What is needed:
Drop the images. Copy every line below character for character.
━━━━━ Raw data ━━━━━
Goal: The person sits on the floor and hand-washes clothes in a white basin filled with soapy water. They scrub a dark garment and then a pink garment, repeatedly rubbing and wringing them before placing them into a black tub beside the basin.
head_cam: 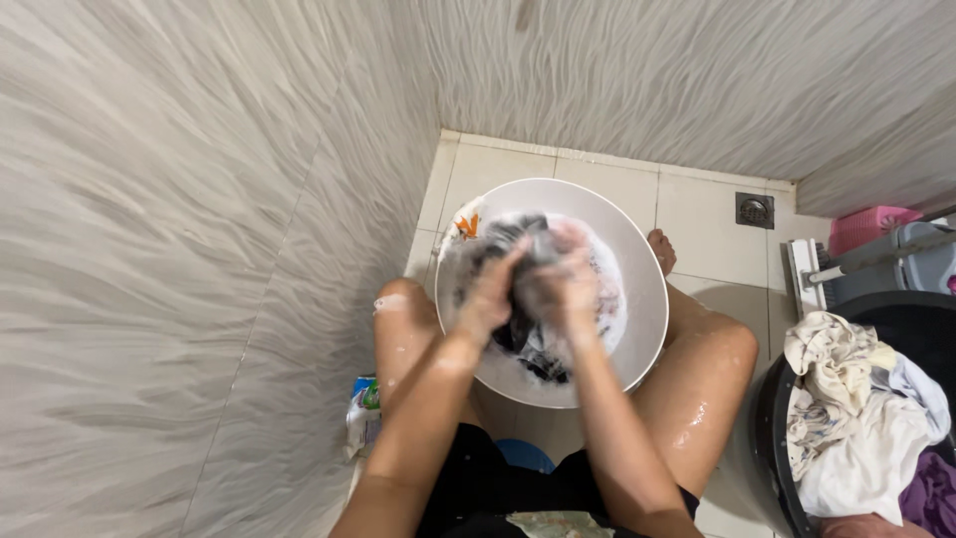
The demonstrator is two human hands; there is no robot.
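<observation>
White plastic basin (637, 249) sits on the tiled floor (697, 229) between the person's knees, holding soapy water and laundry. The left hand (488, 294) and right hand (563, 289) meet over the middle of the basin, both blurred, fingers clenched around a dark wet garment (518, 334) that hangs from the hands into the suds. More dark cloth lies in the basin toward its near rim, and an orange-patterned piece (466, 225) sits at the basin's far left edge. The hands and foam hide most of what is in the water. Left of the basin, against the grey wavy-patterned wall, lies a small green and white packet (362, 403). Right of the basin stands a dark tub (772, 438) heaped with white and purple clothes (856, 418). Beyond the basin, to the right, a floor drain (754, 209) is set in the tiles, with a pink basket (868, 225) further right.
</observation>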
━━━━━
Completed task:
Goal: The person sits on the floor and hand-washes clothes in a white basin filled with soapy water. They scrub a dark garment and then a pink garment, repeatedly rubbing and wringing them before placing them into a black tub beside the basin.
head_cam: 
The demonstrator is two human hands; there is no robot.
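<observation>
White plastic basin (637, 249) sits on the tiled floor (697, 229) between the person's knees, holding soapy water and laundry. The left hand (488, 294) and right hand (563, 289) meet over the middle of the basin, both blurred, fingers clenched around a dark wet garment (518, 334) that hangs from the hands into the suds. More dark cloth lies in the basin toward its near rim, and an orange-patterned piece (466, 225) sits at the basin's far left edge. The hands and foam hide most of what is in the water. Left of the basin, against the grey wavy-patterned wall, lies a small green and white packet (362, 403). Right of the basin stands a dark tub (772, 438) heaped with white and purple clothes (856, 418). Beyond the basin, to the right, a floor drain (754, 209) is set in the tiles, with a pink basket (868, 225) further right.
</observation>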

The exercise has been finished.